» **DATA BLOCK**
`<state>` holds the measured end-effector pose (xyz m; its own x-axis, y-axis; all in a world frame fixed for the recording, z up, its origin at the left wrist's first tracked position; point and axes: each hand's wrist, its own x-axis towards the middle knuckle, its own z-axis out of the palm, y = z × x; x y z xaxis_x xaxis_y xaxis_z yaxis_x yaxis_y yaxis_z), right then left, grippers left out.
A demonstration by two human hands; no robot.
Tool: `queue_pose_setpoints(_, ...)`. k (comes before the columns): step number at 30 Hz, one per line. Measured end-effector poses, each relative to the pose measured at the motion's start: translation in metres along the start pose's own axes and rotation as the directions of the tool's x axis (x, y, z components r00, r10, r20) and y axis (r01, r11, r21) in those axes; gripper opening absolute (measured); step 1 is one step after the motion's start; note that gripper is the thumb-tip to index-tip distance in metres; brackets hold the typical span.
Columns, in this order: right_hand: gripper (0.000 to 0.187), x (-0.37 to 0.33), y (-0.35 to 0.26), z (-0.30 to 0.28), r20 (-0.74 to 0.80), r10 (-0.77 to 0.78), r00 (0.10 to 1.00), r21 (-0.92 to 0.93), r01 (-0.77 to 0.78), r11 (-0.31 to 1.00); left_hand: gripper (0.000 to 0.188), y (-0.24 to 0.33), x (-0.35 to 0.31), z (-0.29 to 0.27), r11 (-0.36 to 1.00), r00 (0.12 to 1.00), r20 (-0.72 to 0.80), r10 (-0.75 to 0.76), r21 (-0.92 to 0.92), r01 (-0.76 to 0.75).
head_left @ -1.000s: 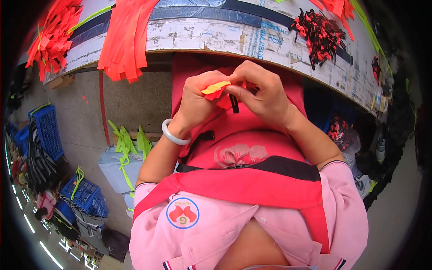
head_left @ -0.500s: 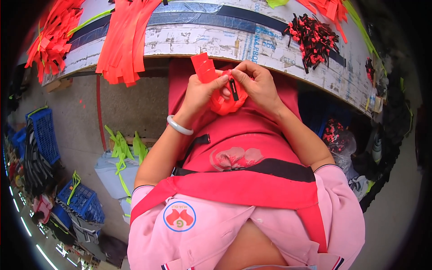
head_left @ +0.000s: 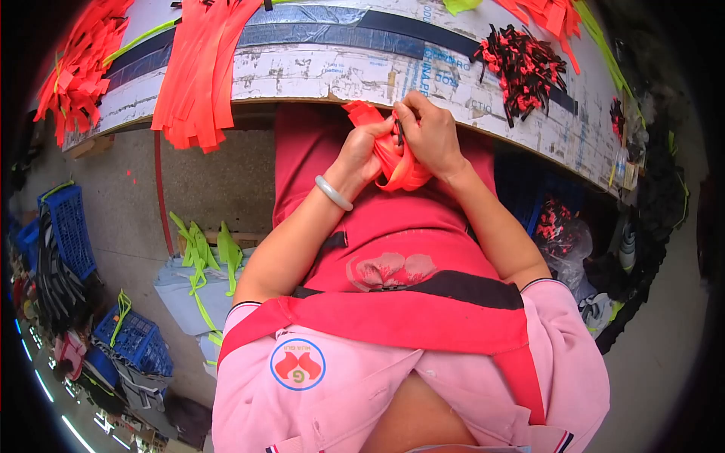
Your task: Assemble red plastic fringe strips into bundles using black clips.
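Note:
A bundle of bright orange-red fabric strips (head_left: 400, 177) hangs looped over my lap, just in front of the table's near edge. My left hand (head_left: 361, 152) is closed around it, with some strip ends sticking out above the thumb. My right hand (head_left: 433, 142) has its fingers curled against the strips, beside the left fingertips. At its thumb a small narrow black piece (head_left: 400, 136) shows, largely covered by the fingers. Whether the right fingers grip the black piece, a strip or both is hidden.
The worn white tabletop (head_left: 302, 74) carries a hanging bunch of orange-red strips (head_left: 200, 83), another strip pile (head_left: 83, 72) at far left and a heap of small black-and-red pieces (head_left: 521, 72). Blue crates (head_left: 136, 332) stand on the floor at left.
My right hand has closed further over the black piece, which is now mostly covered. Both hands have shifted slightly right, and the left has turned with the strips.

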<state>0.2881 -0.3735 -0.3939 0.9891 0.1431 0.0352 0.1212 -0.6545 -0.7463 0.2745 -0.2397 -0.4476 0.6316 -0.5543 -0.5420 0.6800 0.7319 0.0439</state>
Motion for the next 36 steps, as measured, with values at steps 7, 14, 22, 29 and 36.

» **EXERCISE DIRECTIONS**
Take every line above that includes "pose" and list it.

» **EXERCISE RESPONSE**
`<state>` holds the measured end-effector pose (xyz m; its own x-axis, y-axis; all in a world frame fixed for the recording, z up, its origin at the left wrist's first tracked position; point and axes: each hand's wrist, its own x-axis towards the middle knuckle, its own z-axis out of the palm, y = z × x; x y z xaxis_x xaxis_y xaxis_z yaxis_x yaxis_y yaxis_z), right then left, grippers left out.
Tool: `queue_pose_setpoints(_, ...)`. k (comes before the columns): step number at 30 Hz, one per line. Measured end-effector poses, each relative to the pose measured at the motion's start: translation in metres along the start pose's own axes and rotation as the directions of the tool's x axis (x, y, z components r00, r10, r20) and y axis (r01, r11, r21) in those axes; gripper opening absolute (measured); step 1 is one step after the motion's start; note that gripper is the thumb-tip to index-tip distance in metres; brackets hold the typical span.

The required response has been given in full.